Mission de haute voltige pour Ban Ki-Moon auprès de l’homme fort de Bujumbura
Diplomatie

Le Pays, 22/02/2016

Visite de Ban Ki-moon à Nkurunziza : Trop d’honneurs pour un dictateur !  

Le Secrétaire général des Nations unies, Ban Ki-Moon, en visite à Bujumbura, devait échanger aujourd’hui avec Pierre Nkurunziza.

Il devra mettre à profit son séjour pour convaincre le président burundais d’accepter « un dialogue inclusif, sans condition préalable » et une enquête internationale sur les allégations de violations massives des droits humains dans le pays.
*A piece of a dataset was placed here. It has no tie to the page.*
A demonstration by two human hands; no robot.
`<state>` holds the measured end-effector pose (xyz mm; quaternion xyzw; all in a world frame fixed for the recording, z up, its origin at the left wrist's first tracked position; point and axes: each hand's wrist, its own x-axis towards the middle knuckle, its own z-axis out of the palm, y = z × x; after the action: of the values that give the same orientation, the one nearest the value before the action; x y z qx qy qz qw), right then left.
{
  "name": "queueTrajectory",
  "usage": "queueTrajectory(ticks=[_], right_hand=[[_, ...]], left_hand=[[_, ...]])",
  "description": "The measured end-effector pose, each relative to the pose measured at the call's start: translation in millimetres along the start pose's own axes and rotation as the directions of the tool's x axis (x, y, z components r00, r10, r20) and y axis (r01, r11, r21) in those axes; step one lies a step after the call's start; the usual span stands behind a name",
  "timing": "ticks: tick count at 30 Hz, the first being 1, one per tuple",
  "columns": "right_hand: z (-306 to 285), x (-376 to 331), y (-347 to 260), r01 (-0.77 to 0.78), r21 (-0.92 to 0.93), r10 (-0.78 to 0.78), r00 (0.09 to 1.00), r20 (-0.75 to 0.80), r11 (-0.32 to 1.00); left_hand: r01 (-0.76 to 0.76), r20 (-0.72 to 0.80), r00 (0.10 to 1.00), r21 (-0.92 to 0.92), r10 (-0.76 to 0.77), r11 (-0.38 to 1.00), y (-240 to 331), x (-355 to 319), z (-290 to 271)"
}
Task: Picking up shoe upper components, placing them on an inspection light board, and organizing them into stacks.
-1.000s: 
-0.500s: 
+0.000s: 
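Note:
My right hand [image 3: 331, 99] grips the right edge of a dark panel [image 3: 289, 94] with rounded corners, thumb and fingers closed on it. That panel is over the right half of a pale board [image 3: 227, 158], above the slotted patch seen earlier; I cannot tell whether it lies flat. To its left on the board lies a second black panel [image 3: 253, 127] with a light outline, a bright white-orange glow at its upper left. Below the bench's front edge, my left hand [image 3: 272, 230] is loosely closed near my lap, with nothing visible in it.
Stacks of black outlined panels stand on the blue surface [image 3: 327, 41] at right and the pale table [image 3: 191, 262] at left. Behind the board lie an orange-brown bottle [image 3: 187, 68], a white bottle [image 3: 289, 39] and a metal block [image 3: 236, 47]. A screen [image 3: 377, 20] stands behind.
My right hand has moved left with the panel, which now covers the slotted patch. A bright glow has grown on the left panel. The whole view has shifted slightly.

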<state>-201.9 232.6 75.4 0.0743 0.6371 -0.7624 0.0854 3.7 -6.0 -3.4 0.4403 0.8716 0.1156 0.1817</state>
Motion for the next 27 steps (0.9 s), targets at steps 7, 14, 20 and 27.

Au Burundi comme partout ailleurs, tout ce qui peut permettre de ramener la paix, est à saluer. On peut donc souhaiter que Ban Ki-moon réussisse la manœuvre. C’est une mission de haute voltige, tant l’homme fort de Bujumbura s’est jusque-là illustré dans son inflexibilité face à tous ceux qui lui demandent de mettre de l’eau dans son vin.

Pour lui, c’est la force qui fait le droit. Il l’a fait savoir en opérant un passage en force, au mépris de la loi fondamentale de son pays et de l’Accord d’Arusha qui avait permis de pacifier le pays. L’objectif bien compris est de mettre tout le monde, la communauté internationale y comprise, devant le fait accompli.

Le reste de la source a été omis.